[[ DATA EXTRACTS, beginning ]]

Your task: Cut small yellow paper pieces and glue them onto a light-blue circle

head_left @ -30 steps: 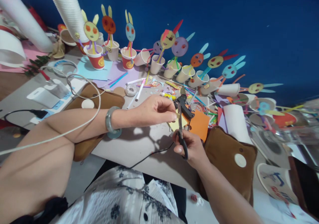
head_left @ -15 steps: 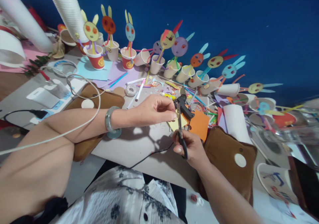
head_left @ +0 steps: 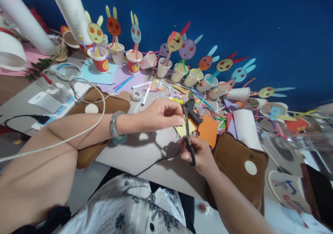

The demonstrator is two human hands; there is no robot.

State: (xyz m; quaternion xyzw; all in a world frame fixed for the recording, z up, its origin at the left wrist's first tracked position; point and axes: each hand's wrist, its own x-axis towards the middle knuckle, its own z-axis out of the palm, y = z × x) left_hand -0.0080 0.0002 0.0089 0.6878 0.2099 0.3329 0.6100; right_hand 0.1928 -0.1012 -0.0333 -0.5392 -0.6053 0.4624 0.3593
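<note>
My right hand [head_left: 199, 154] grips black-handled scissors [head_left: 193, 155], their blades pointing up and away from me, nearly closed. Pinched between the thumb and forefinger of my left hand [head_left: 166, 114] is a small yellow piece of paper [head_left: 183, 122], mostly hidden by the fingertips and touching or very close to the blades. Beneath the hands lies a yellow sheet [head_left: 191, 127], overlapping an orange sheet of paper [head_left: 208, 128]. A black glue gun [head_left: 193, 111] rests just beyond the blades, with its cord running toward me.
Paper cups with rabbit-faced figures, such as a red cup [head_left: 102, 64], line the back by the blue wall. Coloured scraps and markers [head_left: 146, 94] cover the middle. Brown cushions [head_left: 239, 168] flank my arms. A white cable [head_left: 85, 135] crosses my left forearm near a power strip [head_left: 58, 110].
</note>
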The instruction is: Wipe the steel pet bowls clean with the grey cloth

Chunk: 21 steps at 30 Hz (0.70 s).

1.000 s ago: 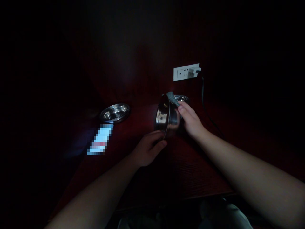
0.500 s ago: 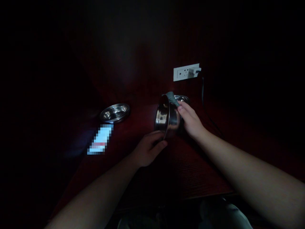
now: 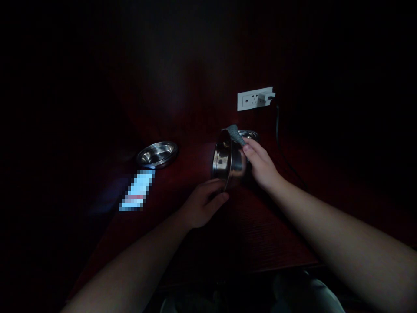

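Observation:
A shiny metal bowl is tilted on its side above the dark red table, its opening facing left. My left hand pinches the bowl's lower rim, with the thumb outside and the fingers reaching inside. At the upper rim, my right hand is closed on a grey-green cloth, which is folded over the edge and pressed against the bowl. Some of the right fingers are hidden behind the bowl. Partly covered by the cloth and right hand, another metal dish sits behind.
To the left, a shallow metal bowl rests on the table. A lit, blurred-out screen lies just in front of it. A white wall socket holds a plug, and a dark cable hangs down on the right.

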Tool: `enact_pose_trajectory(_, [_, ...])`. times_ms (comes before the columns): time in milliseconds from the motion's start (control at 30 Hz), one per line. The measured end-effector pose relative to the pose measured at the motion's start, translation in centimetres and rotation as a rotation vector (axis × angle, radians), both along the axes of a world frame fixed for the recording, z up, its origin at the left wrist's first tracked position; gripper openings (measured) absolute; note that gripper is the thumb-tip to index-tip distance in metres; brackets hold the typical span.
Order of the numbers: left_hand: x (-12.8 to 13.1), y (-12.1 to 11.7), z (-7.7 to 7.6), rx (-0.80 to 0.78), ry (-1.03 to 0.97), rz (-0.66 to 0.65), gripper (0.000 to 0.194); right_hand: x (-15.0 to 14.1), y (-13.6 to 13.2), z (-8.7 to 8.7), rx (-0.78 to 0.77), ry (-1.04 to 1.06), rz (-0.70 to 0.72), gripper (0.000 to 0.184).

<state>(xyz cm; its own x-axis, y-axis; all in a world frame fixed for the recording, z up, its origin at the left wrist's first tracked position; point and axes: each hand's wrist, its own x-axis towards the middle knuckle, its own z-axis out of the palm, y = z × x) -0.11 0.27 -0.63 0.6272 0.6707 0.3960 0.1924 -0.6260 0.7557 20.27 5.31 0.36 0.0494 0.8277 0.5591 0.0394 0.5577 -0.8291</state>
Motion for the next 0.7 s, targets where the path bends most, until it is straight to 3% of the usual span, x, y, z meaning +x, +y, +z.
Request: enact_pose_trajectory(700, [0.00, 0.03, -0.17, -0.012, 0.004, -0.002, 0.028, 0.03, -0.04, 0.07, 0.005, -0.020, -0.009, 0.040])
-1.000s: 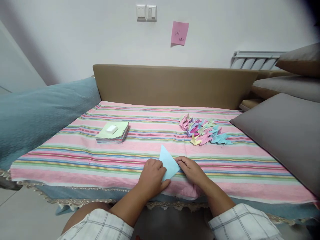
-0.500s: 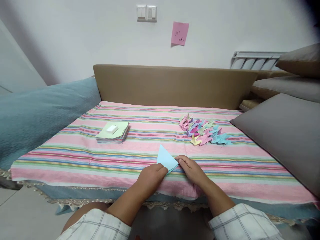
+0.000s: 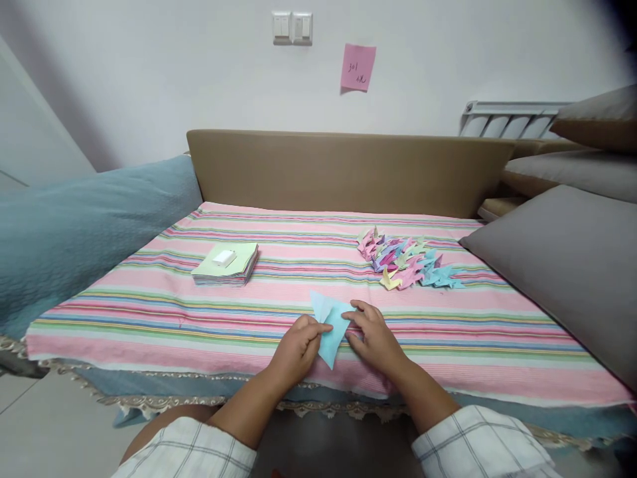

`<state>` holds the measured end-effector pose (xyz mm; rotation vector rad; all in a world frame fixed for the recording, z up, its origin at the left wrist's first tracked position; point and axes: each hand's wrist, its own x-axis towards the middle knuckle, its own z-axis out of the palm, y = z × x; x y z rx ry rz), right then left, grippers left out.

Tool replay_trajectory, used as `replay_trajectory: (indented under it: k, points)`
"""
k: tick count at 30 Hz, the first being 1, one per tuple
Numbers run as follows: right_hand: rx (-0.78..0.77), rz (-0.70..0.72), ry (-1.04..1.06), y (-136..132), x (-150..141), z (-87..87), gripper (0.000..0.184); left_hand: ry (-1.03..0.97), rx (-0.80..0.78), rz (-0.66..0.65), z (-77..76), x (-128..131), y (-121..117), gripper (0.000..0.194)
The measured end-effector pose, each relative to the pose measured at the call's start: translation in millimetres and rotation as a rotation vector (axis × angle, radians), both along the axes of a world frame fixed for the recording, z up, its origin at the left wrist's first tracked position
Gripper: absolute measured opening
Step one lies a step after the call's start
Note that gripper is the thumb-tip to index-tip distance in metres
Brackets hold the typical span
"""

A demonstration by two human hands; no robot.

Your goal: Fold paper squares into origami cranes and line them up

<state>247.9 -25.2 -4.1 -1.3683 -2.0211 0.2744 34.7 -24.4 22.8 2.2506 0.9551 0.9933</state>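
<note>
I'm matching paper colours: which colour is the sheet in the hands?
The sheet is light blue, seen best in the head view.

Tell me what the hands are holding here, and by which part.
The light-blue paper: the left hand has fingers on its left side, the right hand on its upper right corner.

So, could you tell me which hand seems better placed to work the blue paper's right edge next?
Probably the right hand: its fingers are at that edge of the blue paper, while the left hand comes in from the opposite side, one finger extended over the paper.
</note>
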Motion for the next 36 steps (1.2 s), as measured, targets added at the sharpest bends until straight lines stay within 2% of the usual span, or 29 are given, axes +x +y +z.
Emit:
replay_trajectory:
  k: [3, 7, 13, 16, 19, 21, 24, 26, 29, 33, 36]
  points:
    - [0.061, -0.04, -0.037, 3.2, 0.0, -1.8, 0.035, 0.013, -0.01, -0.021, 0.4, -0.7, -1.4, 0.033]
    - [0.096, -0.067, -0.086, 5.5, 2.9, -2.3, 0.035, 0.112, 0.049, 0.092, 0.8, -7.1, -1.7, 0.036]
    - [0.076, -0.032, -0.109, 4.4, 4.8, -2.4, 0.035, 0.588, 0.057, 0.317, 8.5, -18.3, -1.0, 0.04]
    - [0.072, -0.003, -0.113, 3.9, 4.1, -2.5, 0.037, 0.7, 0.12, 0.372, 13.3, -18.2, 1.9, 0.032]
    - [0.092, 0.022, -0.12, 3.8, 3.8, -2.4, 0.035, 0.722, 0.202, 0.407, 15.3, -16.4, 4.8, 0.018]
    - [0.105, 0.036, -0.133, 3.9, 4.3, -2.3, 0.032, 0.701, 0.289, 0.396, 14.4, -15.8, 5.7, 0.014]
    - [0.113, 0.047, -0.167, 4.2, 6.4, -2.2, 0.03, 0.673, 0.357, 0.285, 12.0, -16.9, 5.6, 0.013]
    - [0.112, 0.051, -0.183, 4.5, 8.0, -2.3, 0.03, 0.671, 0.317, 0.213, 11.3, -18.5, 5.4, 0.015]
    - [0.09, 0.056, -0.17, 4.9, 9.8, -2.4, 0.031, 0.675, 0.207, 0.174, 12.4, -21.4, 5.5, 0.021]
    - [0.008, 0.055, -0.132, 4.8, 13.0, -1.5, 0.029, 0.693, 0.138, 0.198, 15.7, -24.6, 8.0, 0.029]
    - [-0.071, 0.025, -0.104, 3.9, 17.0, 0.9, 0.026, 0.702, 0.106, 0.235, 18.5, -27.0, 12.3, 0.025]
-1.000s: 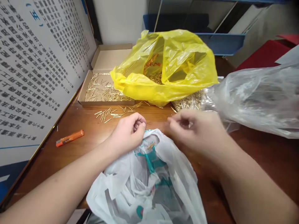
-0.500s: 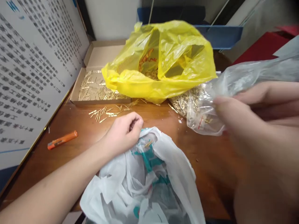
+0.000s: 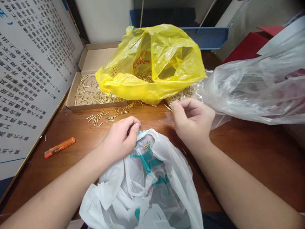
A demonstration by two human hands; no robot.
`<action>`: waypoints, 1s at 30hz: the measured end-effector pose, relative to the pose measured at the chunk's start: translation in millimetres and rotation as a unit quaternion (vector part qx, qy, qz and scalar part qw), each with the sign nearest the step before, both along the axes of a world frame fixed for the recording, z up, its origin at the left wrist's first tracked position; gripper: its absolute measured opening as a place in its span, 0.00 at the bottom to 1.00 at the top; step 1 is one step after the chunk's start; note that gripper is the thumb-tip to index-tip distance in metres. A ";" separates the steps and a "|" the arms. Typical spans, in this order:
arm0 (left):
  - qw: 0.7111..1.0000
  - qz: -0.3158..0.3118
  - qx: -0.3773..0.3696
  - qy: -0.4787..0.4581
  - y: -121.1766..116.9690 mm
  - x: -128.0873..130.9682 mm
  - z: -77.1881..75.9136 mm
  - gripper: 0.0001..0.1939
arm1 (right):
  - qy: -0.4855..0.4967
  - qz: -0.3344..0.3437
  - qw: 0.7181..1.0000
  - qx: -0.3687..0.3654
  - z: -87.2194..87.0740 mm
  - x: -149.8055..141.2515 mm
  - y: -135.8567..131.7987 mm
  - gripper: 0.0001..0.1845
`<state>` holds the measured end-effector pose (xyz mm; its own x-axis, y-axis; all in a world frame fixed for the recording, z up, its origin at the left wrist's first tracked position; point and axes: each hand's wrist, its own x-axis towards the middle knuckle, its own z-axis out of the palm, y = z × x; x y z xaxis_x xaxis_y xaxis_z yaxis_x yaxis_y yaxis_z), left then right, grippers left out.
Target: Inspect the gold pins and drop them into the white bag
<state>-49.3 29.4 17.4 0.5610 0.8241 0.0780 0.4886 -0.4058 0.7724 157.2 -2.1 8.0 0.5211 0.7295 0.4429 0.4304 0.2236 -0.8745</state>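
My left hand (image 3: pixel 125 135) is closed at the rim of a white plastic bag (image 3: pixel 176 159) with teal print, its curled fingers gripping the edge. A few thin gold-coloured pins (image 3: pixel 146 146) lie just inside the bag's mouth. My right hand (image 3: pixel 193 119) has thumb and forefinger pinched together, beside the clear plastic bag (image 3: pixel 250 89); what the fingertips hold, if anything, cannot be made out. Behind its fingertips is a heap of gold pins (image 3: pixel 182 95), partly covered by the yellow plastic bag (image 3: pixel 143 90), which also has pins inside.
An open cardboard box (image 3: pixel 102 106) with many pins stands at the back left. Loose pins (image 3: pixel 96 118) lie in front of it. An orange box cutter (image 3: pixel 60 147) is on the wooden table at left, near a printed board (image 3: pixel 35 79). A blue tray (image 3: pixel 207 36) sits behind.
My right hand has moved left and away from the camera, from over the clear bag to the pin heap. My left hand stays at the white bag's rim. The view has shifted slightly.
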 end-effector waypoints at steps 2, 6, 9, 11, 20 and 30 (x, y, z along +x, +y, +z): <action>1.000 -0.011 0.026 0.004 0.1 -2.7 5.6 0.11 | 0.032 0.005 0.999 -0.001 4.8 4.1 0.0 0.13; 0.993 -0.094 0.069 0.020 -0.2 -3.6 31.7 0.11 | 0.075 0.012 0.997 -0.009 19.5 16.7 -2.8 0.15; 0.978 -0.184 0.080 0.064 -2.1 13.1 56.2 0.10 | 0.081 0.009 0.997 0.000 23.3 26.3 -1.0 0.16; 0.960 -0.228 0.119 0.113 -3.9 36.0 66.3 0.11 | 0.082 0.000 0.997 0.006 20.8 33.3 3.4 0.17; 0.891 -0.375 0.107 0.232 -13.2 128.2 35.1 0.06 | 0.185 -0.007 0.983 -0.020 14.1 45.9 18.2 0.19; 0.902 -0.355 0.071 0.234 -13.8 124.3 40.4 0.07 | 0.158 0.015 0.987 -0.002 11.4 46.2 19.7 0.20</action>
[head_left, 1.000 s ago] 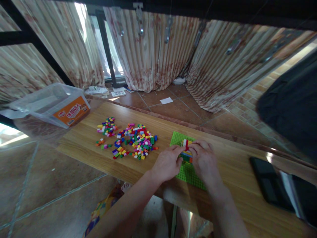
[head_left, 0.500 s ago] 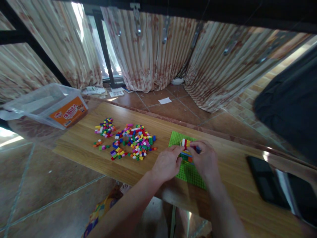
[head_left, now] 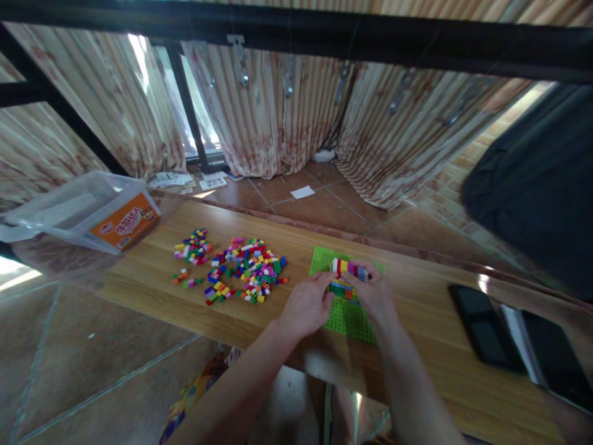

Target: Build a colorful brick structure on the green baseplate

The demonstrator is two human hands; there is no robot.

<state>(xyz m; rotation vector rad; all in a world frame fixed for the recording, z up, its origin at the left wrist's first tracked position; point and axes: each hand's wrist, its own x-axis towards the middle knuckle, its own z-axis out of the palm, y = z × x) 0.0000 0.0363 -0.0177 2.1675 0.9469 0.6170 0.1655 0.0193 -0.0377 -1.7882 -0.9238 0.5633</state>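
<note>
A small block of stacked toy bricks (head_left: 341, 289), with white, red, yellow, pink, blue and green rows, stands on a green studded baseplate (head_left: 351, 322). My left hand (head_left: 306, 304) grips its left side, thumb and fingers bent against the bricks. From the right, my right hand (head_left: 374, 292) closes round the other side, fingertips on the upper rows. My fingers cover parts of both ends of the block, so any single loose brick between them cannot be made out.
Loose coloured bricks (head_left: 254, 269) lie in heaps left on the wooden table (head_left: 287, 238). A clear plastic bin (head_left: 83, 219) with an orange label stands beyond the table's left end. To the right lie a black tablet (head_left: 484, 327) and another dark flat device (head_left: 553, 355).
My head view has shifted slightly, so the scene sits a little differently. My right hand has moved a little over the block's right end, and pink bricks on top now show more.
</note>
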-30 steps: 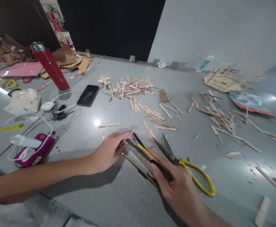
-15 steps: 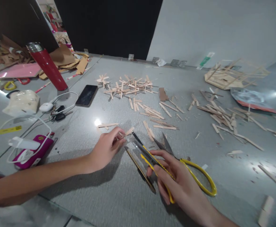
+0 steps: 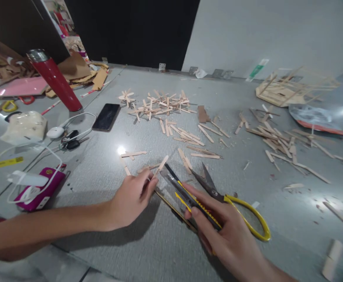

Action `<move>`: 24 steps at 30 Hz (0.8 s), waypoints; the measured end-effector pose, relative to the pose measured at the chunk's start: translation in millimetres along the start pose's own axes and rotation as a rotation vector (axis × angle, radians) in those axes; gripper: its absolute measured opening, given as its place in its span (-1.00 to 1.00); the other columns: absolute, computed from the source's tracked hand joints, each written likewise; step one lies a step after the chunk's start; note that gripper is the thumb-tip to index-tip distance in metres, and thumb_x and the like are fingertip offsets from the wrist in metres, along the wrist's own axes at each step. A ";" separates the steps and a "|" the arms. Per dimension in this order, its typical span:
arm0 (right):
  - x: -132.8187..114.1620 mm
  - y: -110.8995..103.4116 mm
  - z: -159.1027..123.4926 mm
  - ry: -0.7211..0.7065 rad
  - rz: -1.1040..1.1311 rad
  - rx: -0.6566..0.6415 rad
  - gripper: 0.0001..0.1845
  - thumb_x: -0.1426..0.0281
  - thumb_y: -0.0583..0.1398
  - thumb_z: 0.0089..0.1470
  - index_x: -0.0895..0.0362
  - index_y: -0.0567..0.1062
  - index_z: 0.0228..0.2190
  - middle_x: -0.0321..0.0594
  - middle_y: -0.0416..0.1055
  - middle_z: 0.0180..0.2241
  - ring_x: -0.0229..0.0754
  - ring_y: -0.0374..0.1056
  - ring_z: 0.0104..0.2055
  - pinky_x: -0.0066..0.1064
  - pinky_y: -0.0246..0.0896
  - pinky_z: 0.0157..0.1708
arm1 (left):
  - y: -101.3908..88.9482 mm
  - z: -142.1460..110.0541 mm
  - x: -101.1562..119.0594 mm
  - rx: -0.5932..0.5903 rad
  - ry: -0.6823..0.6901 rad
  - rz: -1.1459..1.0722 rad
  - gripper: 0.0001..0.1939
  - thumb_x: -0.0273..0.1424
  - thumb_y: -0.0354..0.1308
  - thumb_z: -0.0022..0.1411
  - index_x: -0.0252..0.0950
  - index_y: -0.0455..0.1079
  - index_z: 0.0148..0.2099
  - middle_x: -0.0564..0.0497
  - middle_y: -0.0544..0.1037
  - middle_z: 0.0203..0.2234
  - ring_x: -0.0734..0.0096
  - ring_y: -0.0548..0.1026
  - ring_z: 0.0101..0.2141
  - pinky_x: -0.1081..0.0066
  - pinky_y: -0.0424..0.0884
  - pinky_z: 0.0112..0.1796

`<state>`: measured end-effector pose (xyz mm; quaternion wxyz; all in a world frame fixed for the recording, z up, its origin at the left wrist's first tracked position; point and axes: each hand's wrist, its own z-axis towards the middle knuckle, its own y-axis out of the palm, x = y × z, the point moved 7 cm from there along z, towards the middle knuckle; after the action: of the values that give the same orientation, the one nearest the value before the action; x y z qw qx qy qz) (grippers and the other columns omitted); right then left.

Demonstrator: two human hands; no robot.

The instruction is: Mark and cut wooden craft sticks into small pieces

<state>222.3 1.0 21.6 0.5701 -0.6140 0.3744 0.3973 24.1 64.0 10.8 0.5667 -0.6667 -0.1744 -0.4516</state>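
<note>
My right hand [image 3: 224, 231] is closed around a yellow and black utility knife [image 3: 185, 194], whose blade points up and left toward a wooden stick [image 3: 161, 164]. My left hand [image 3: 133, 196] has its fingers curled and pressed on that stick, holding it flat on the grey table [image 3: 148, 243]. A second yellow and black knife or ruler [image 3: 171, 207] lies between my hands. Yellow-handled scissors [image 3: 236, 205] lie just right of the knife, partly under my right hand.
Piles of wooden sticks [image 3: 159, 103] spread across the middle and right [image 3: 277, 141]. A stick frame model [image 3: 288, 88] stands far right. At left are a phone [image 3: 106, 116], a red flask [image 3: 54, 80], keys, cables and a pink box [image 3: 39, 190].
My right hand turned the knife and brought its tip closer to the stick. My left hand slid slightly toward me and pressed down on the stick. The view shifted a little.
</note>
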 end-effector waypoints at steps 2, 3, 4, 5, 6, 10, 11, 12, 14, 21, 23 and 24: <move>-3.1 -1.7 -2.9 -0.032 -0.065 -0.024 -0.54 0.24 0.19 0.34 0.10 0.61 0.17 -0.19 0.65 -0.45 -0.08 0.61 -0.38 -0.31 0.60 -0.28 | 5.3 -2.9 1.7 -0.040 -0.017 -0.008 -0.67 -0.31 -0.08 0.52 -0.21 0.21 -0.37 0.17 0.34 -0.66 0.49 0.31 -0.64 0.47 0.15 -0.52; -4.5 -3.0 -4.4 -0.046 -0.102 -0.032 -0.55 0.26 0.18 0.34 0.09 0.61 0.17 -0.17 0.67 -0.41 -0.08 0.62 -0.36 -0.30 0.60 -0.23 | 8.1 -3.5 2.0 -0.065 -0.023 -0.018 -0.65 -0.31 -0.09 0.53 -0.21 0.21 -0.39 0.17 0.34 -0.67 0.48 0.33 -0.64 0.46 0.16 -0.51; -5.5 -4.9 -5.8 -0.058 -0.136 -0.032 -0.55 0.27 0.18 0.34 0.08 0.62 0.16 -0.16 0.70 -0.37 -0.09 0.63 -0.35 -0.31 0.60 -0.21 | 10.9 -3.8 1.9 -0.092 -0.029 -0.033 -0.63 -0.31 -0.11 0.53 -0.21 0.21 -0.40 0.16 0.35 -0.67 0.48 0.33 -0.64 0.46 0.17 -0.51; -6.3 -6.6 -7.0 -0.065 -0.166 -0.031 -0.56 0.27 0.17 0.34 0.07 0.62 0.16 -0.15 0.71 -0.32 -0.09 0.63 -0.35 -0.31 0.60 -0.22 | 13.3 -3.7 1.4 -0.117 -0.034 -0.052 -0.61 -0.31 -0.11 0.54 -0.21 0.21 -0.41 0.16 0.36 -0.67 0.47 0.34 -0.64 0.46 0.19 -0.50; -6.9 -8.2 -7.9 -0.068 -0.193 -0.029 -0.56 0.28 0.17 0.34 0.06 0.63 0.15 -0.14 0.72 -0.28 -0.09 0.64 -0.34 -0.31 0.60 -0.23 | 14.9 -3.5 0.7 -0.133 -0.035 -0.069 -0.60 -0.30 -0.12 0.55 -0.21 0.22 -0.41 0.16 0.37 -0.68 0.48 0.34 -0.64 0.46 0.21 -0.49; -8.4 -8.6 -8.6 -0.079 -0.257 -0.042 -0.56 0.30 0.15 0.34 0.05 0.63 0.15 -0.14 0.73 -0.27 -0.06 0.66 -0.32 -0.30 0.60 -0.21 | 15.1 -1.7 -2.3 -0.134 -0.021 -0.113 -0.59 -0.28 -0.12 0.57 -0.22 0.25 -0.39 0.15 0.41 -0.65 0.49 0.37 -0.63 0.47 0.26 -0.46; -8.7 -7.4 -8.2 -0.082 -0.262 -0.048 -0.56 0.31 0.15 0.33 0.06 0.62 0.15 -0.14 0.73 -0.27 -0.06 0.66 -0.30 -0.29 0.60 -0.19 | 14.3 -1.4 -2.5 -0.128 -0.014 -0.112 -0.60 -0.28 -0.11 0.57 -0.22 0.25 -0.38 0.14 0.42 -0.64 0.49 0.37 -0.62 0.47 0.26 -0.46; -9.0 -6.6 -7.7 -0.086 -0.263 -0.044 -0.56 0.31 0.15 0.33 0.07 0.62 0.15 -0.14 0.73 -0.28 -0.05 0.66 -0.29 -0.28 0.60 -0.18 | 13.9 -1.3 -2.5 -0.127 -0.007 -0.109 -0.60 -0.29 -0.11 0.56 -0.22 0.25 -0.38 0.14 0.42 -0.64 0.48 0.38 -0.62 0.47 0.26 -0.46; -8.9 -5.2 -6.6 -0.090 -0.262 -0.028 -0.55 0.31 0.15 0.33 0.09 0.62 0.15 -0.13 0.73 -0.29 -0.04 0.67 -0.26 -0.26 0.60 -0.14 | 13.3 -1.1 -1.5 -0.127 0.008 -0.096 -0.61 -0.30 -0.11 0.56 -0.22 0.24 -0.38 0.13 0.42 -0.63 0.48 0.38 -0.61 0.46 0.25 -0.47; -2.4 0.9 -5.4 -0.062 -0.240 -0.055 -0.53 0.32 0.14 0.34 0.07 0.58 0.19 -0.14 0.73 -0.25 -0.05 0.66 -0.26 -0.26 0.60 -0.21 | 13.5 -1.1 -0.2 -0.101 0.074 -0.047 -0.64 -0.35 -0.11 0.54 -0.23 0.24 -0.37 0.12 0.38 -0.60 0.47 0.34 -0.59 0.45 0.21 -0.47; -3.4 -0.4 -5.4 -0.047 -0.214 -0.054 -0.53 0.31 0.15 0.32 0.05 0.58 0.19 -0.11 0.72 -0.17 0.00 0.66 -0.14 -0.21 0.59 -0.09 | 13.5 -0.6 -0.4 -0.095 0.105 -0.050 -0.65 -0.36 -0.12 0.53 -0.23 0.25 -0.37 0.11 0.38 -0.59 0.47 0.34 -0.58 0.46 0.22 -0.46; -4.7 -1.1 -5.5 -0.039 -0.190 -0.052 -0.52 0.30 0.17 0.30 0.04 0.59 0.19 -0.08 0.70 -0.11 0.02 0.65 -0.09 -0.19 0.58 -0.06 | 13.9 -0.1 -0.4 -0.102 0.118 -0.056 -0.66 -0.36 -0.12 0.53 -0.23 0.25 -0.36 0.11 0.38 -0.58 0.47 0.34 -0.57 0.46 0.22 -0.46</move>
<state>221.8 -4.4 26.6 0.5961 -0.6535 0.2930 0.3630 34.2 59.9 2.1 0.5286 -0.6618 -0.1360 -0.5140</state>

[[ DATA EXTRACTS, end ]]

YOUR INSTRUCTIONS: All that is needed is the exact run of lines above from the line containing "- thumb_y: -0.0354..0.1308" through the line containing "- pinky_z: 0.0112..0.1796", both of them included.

SOLUTION:
  - thumb_y: -0.0354..0.1308
  - thumb_z: -0.0022..0.1411
  - index_x: -0.0252..0.0950
  - index_y: -0.0455..0.1079
  - index_z: 0.0148..0.2099
  - middle_x: -0.0564..0.0497
  - middle_y: -0.0544..0.1037
  - middle_z: 0.0203..0.2234
  - ring_x: -0.0734..0.0096
  - ring_y: -0.0548..0.1026
  - ring_z: 0.0101..0.2141
  - pinky_x: -0.1081..0.0066
  - pinky_y: -0.0424..0.0884
  - pinky_z: 0.0112..0.1796

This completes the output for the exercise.